DATA BLOCK START
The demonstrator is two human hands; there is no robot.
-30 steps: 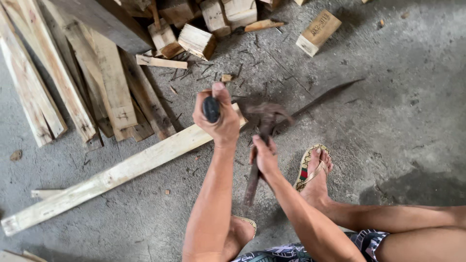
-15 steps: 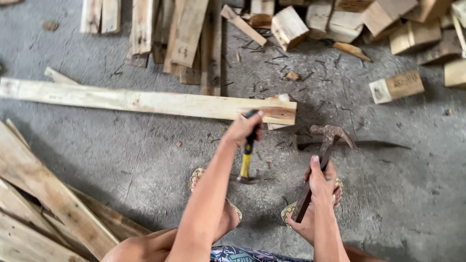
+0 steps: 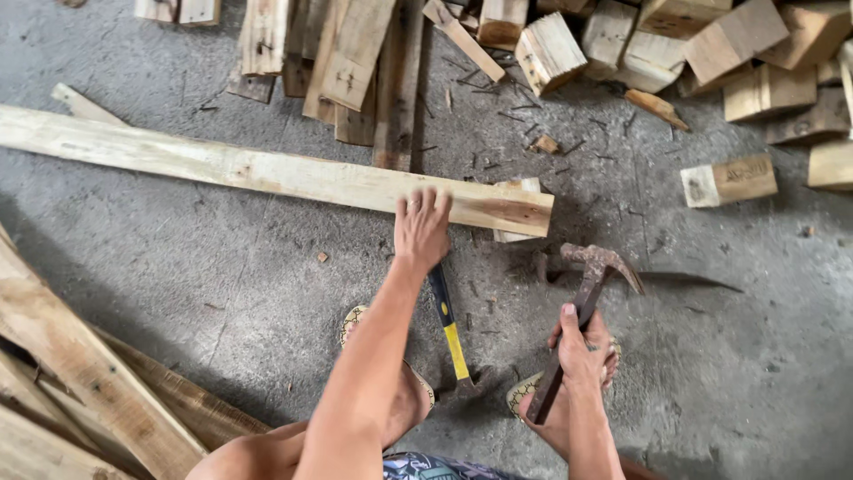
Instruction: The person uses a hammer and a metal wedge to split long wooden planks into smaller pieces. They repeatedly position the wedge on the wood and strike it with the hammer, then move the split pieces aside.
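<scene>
My left hand (image 3: 421, 228) lies with fingers spread on the near edge of a long pale plank (image 3: 267, 171) that rests across the concrete floor. A yellow-and-black hammer (image 3: 450, 329) lies on the floor just below that hand, its black grip end running under my wrist. My right hand (image 3: 582, 348) grips the dark handle of a rusty claw hammer (image 3: 597, 264), head up and raised a little above the floor, right of the plank's end. My feet in sandals (image 3: 355, 322) are planted beneath both arms.
Several short wood blocks (image 3: 729, 180) lie scattered at the top right. A stack of worn boards (image 3: 355, 62) sits behind the plank. More long planks (image 3: 80, 373) lean in at the bottom left. Loose nails and splinters (image 3: 546, 145) litter the floor.
My left hand has let go of the yellow hammer's handle and moved up onto the plank's edge; that hammer now lies on the floor. My right hand still holds the rusty hammer.
</scene>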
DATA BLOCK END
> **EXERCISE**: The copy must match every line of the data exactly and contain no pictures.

> **SOLUTION FOR THIS TASK**:
The demonstrator is two human hands; there is no robot.
-30 steps: 
-15 steps: 
+0 steps: 
Instruction: The person uses a hammer and a metal wedge to split long wooden planks into smaller pieces. They repeatedly position the wedge on the wood and strike it with the hammer, then move the split pieces aside.
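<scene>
My left hand (image 3: 421, 228) lies with fingers spread on the near edge of a long pale plank (image 3: 267, 171) that rests across the concrete floor. A yellow-and-black hammer (image 3: 450, 329) lies on the floor just below that hand, its black grip end running under my wrist. My right hand (image 3: 582, 348) grips the dark handle of a rusty claw hammer (image 3: 597, 264), head up and raised a little above the floor, right of the plank's end. My feet in sandals (image 3: 355, 322) are planted beneath both arms.
Several short wood blocks (image 3: 729, 180) lie scattered at the top right. A stack of worn boards (image 3: 355, 62) sits behind the plank. More long planks (image 3: 80, 373) lean in at the bottom left. Loose nails and splinters (image 3: 546, 145) litter the floor.
My left hand has let go of the yellow hammer's handle and moved up onto the plank's edge; that hammer now lies on the floor. My right hand still holds the rusty hammer.
</scene>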

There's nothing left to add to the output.